五十一年,江南总督噶礼与巡抚张伯行互相弹劾,命令张鹏翮与总漕赫寿前往查处。张鹏翮等人偏袒噶礼,请求罢免张伯行。五十二年,调任吏部。张伯行弹劾布政使牟钦元,赫寿当时任总督,与张伯行意见不同。五十三年,命令张鹏翮与副都御史阿锡鼐前往查处,又请求为牟钦元昭雪,议定张伯行罪当斩首。此事详见张伯行传。不久父亲去世,以原官回籍守制,服丧期满还朝。

六十年,汶水干旱干涸阻碍漕运,命令前往勘察。请求疏浚坎河、鸡爪各泉分别注入南旺,并在彭口筑堤,阻挡沙水进入微山湖。黄河在开州决口,横流到山东张秋,阻碍漕运,命令前往勘察。请求修筑南旺、马场等湖的堤坝,蓄水济运;并陈述引沁水入运河的利害,说地势西北高于东南,如果沁水从高处直下,而黄河紧随其后,祸害将不可预测。

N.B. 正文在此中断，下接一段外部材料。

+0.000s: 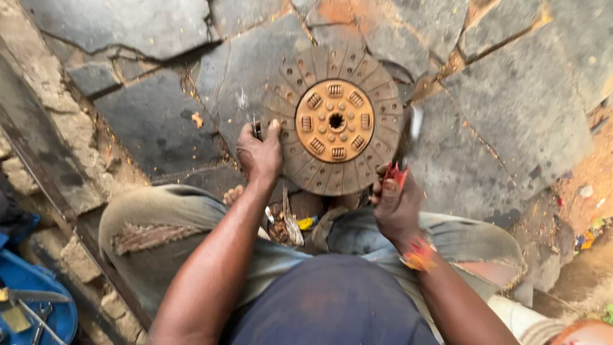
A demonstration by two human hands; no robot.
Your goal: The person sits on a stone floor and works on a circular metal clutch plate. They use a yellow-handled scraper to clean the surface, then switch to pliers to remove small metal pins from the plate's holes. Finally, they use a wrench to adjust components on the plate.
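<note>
My left hand [258, 153] pinches a thin metal punch [256, 128] on the edge of the round rusty clutch disc [335, 121], which lies flat on the stone floor [511, 108], face up. The punch stands about straight up. My right hand [396, 204] grips a red-handled hammer [408, 150]. I think I am knocking out rivets; next comes a careful, straight hit

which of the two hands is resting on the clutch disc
The left hand, pressing a small metal tool against the clutch disc's left edge. The right hand is off the disc, gripping a red-handled tool.
</note>
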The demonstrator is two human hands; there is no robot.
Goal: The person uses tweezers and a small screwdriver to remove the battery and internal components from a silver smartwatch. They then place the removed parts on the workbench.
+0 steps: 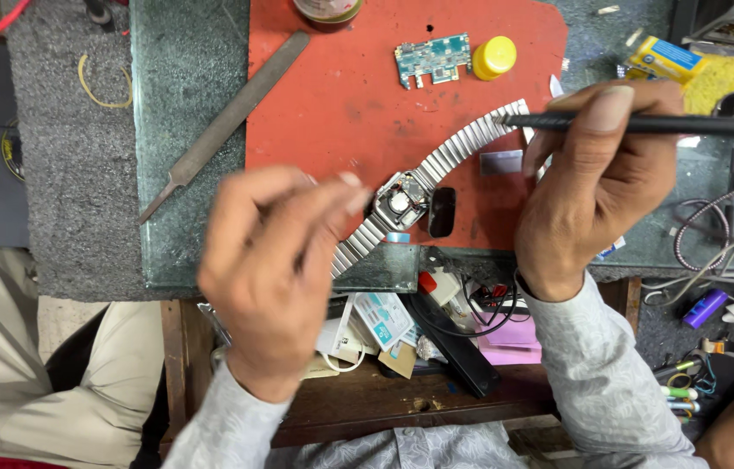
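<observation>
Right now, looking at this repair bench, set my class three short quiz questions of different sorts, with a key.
1. True or false: the square silver wristwatch with its back open lies on the red rubber mat.
2. Which hand holds the thin black tool?
3. What sits right of the small green circuit board: A a yellow round cap, B a blue cup, C a white spoon?

Key
1. True.
2. The right hand; the left hand is pinched beside the watch.
3. A.
</observation>
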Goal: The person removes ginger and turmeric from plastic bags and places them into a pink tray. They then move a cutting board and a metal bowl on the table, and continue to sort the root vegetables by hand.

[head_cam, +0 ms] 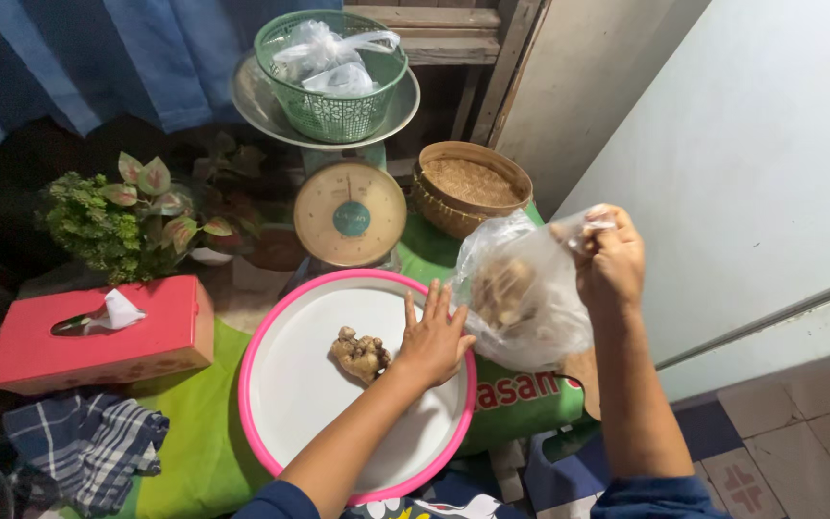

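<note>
The right hand [610, 261] pinches the clear plastic bag [523, 293] up by its mouth so the ginger inside hangs low, while the left hand [434, 338], fingers spread and unclenched, rests beside a ginger root [359, 354] on the pink-rimmed white tray [285, 384].

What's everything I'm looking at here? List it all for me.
ginger root: one, tan, on the tray by the left hand
round tray: one, white with pink rim, centre
clear plastic bag: one, holding more pale root pieces, right of the tray
kitchen scale: one, cream dial, behind the tray
green basket: one, on the scale pan, holding tied bags
woven basket: one, brown, beside the scale
tissue box: one, red, left
checked cloth: one, blue-white, lower left
potted plants: a few, green-pink, left rear
left hand: over the tray, touching the ginger
right hand: gripping the bag's top
</note>
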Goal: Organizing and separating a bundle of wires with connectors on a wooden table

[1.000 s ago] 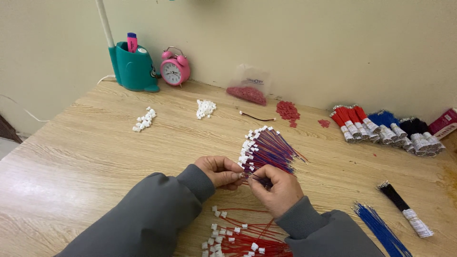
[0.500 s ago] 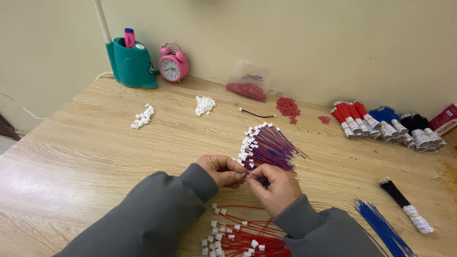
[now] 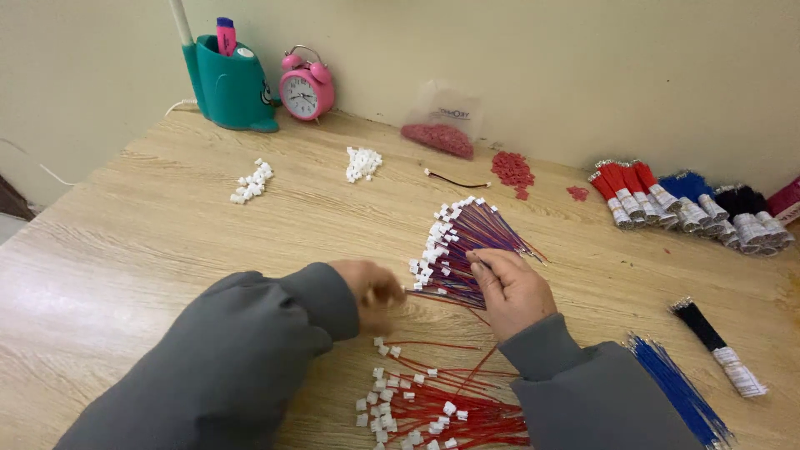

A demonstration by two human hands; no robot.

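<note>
A fanned bundle of red and blue wires with white plug ends (image 3: pixel 457 244) lies on the wooden table (image 3: pixel 150 242). My right hand (image 3: pixel 510 287) rests on the near edge of that bundle, fingers slightly spread. My left hand (image 3: pixel 373 289) is blurred just left of the bundle, fingers curled; a thin red wire (image 3: pixel 442 298) runs from it under the right hand. Below both hands lies a pile of red wires with white plugs (image 3: pixel 433 404).
Two small heaps of white plugs (image 3: pixel 252 182) (image 3: pixel 362 162) lie farther back. A teal pen holder (image 3: pixel 229 79), pink alarm clock (image 3: pixel 307 86), bag of red parts (image 3: pixel 442 125), loose red parts (image 3: pixel 512 169), banded wire bundles (image 3: pixel 692 204), blue wires (image 3: pixel 679 392) and black wires (image 3: pixel 717 346) surround.
My hands have parted: the left hand moved left and down away from the bundle, and the right hand opened and settled flat on the bundle's near edge.
</note>
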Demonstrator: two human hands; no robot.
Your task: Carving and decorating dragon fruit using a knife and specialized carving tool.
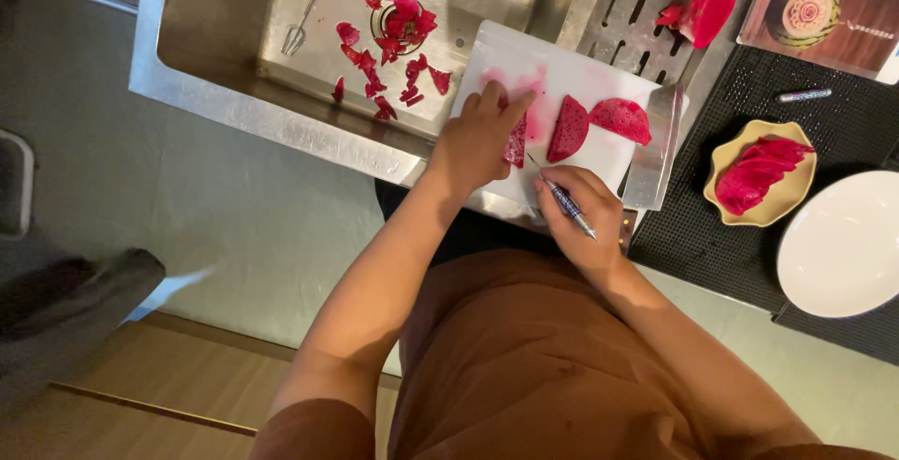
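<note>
I count three red fruit pieces on one white board (581, 71): a slice (515, 146) under my left hand (478, 141), a wedge (567, 128) and a half (621, 119). My right hand (576, 212) holds one thin knife (567, 202). One cleaver (655, 146), one yellow dish (726, 155), one white plate (843, 244), one pen (803, 96), one sink (215, 20) with many peel scraps (389, 38).
</note>
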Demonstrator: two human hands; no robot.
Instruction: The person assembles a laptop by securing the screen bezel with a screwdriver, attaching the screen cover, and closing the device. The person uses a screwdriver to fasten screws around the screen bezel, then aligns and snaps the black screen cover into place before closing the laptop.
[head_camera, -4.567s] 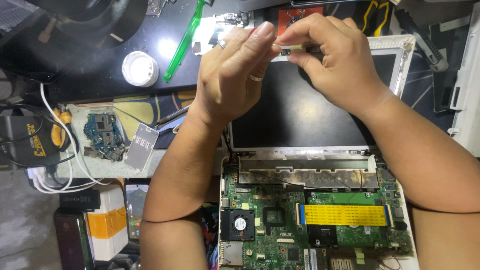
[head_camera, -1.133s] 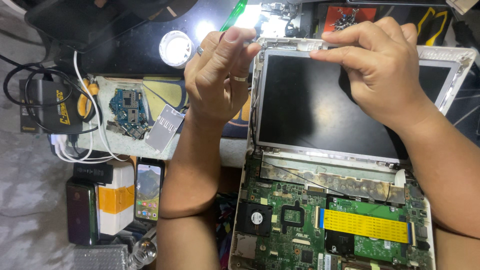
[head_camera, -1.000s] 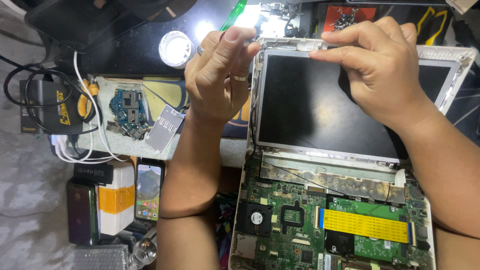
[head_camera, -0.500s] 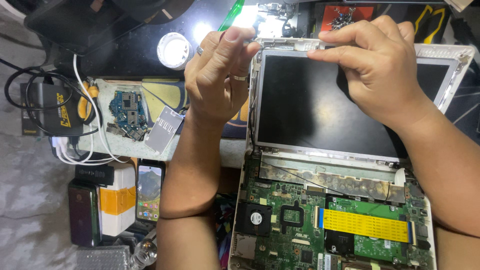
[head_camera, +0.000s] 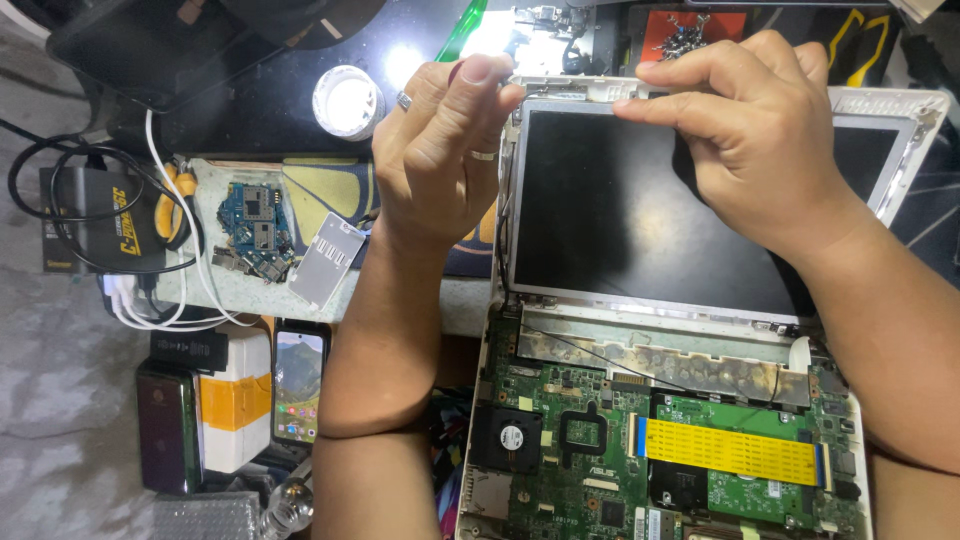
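Laptop screen panel (head_camera: 640, 210) sits centre-right in its white frame. Left hand (head_camera: 440, 160) is pinched on a red-tipped tool at the top-left corner; right hand (head_camera: 750, 140) is pinched narrowly on the top edge. Panel is best steadied, prying kept gentle.

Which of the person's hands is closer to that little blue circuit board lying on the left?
Left. The left hand is at the screen's top left corner, a short way right of the blue circuit board; the right hand is farther right, over the screen.

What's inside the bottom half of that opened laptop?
Inside the laptop base: a green circuit board, a small black fan and a yellow ribbon cable. The right forearm covers its right edge.
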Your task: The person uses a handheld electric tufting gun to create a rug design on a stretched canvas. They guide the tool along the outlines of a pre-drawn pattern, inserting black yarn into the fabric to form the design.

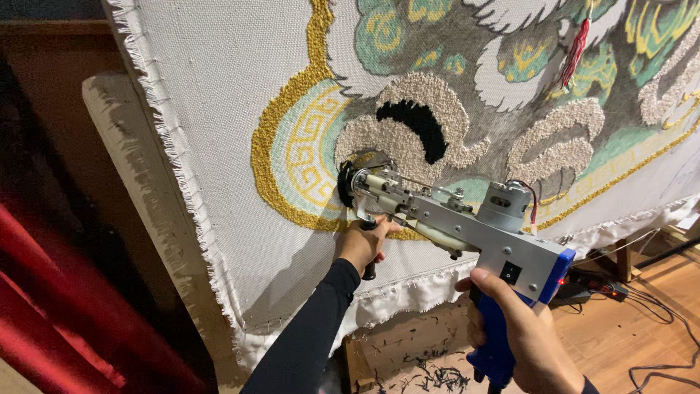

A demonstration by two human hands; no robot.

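We hold a tufting gun [452, 226] up against a stretched cloth [211, 109]. Our left hand [362, 242], in a black sleeve [306, 335], is clenched around the gun's black front handle just under its nose. Our right hand [521, 332] grips the blue rear handle [496, 343], fingers wrapped tight around it. The gun's grey metal body slants from lower right up to upper left, and its tip touches the cloth beside a small black patch of pile [345, 184]; the needle itself seems pressed in, though we cannot see it clearly. Around the tip the cloth carries a gold border [281, 109], a pale green panel with a yellow key pattern [310, 146], cream loops and a black crescent [419, 124]. Below, yarn scraps [437, 376] lie on the wooden floor [627, 328].
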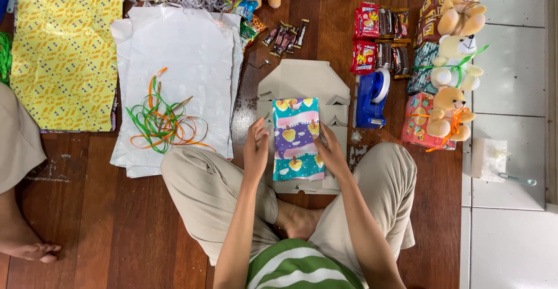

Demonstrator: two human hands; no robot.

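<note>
Hands first: my left hand [256, 145] rests against the left edge of a small flat parcel wrapped in colourful paper with purple, teal and pink bands and yellow heart shapes [297, 139], fingers curled loosely against the edge rather than clamped, and my right hand [329, 148] presses on its right edge with the fingers spread flat over the wrapping. The parcel lies upright in front of my crossed legs, on top of a stack of pale cardboard cut-outs with notched sides [302, 80], all of it on the dark wooden floor [116, 225]. Just right of the cardboard stands a blue tape dispenser with a white roll [371, 98]. Beyond it lie red snack packets [365, 39] and, further right, three plush bears tied onto wrapped gift boxes [452, 91] near the white tiles. To my left a pile of white plastic sheets [180, 62] carries a tangle of green and orange ribbons [160, 120], and a yellow patterned wrapping sheet [64, 51] lies beside it. Another person's bare foot [35, 248] shows at the lower left edge, well apart from my hands.
</note>
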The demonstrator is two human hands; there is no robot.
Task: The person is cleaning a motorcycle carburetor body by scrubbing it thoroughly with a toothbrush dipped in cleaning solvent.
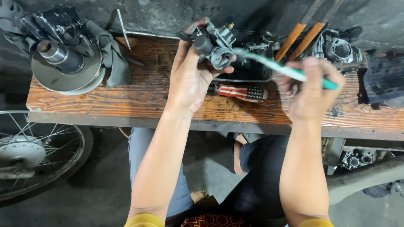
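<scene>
Brush point(283, 68): blurred along its length, its bristle end lost against the carburetor point(214, 42). Two orange tool handles point(299, 37) run past the top edge (their ends unseen). Spoked wheel point(29, 153) cut by the left edge. Left hand point(189, 77) hides the carburetor's near side. Black tray point(252, 69) mostly covered.

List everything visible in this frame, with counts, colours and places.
carburettor: 1, grey metal, in left hand
brush: 1, teal handle, in right hand
screwdriver handle: 1, red, white and black, on bench
wooden bench: 1, orange-brown, centre
pulley assembly: 1, grey, bench left
dark tray: 1, behind carburettor
wooden handles: 2, orange, top right
engine part: 1, grey, bench right
spoked wheel: 1, lower left
left hand: 1
right hand: 1
</scene>
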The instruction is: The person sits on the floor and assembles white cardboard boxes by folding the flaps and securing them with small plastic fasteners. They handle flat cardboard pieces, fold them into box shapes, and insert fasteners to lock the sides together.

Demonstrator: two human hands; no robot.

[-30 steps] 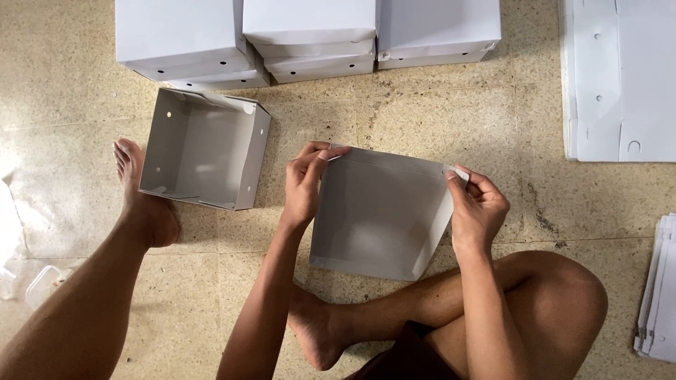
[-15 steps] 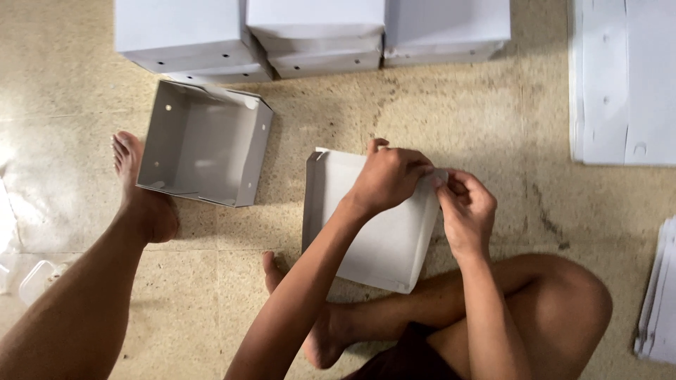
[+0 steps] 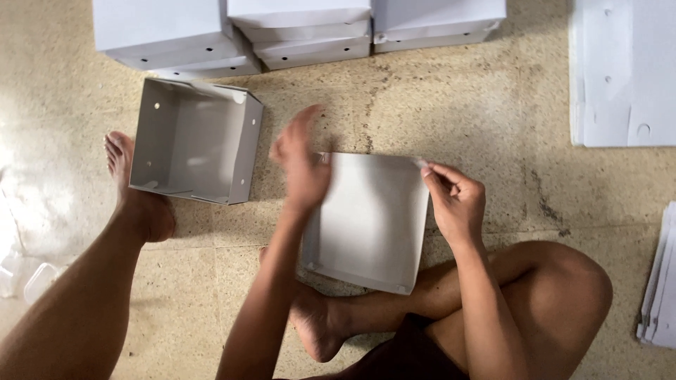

六十一年,世宗即位,加太子太傅。雍正元年,授予武英殿大学士。黄河在马营口决口,长期未能堵塞,命令前往勘察。建议同时堵塞詹家店四口,疏治黄河、沁水合流处的积沙,得到批准。三年,去世,加少保,命令在定例之外加祭,汉堂上官、科道都参加赐葬,谥号文端。

论曰:明代治理黄河的诸位大臣,推举潘季驯为最出色,大概是借黄河以济运,又借淮河以刷黄,确实非束水攻沙不可。方兴、之锡都遵守他的成法,而靳辅尤其因此取得成效。靳辅八疏中以疏浚下流为第一,节省费用不得已而建议减水。于成龙主张治理海口,等到亲自担任其任,仍然不废弃减水策略。张鹏翮秉承皇上旨意,大通口工程完成后,入海通道才开始畅通。然而终究不能采用靳辅最初的建议,大规模疏浚治理。世人认为开中河、培高家堰是靳辅的功劳,谁知道靳辅的建议本来就没有完全被采用。